▶ Given information

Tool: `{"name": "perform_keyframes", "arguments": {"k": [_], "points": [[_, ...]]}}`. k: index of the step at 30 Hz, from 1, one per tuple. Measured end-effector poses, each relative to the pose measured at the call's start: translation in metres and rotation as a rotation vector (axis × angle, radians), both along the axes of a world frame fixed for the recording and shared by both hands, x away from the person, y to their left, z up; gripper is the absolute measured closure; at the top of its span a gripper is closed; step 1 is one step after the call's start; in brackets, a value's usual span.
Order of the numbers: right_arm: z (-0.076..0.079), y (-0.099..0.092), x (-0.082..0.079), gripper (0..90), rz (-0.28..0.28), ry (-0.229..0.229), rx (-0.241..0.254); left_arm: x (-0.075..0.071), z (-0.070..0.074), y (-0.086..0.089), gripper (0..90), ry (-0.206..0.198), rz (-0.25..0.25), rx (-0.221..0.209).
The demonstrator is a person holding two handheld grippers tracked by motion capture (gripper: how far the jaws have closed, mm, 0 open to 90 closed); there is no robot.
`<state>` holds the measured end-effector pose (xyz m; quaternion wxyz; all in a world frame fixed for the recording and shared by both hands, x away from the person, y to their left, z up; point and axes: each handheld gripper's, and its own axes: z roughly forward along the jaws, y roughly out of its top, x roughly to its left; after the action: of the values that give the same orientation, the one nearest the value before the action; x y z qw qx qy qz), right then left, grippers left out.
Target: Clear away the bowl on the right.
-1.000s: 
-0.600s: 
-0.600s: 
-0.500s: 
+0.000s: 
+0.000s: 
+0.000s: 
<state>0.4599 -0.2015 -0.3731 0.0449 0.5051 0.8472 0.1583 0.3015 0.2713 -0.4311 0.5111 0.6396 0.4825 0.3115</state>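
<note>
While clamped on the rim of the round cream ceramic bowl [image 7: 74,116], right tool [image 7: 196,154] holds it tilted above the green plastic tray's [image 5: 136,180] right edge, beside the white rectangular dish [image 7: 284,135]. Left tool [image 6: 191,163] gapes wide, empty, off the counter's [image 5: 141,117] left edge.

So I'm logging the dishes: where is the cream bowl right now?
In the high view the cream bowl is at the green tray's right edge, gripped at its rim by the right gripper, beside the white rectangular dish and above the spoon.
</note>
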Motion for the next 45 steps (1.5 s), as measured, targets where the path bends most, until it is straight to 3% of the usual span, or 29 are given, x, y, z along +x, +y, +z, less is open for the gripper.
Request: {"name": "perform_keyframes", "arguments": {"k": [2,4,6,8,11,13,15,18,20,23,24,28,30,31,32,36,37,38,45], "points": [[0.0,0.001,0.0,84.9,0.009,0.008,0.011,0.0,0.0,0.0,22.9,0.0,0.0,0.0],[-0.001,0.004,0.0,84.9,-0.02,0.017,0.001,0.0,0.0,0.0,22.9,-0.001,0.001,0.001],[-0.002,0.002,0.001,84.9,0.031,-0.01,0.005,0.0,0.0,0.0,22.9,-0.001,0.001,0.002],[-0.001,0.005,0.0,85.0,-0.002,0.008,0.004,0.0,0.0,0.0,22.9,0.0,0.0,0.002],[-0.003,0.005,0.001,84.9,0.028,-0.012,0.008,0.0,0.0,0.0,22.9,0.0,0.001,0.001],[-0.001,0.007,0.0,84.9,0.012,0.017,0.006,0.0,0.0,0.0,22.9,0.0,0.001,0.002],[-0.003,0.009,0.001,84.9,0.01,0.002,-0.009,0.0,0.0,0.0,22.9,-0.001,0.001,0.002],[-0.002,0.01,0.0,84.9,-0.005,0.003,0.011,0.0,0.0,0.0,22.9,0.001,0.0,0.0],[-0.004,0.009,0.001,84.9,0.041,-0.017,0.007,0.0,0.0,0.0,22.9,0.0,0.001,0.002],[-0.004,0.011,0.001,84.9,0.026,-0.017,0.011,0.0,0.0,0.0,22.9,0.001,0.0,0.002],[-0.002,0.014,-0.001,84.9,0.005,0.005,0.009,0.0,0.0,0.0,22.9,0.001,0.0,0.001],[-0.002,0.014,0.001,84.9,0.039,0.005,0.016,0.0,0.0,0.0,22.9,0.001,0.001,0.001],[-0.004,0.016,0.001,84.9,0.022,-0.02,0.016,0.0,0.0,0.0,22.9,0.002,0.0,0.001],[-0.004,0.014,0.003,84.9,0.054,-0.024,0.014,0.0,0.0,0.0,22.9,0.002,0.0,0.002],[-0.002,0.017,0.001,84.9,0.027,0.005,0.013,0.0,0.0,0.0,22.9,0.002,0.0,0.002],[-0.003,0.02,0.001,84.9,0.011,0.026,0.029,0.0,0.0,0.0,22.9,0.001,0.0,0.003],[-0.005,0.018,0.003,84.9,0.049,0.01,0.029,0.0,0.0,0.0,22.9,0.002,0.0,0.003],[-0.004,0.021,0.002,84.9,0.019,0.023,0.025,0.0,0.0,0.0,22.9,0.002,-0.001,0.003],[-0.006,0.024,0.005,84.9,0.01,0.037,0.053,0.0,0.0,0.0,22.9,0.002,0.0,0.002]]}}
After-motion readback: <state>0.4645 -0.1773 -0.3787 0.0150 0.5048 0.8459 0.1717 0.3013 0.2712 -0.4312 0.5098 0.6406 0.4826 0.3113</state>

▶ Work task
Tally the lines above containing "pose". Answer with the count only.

▶ Finished task
2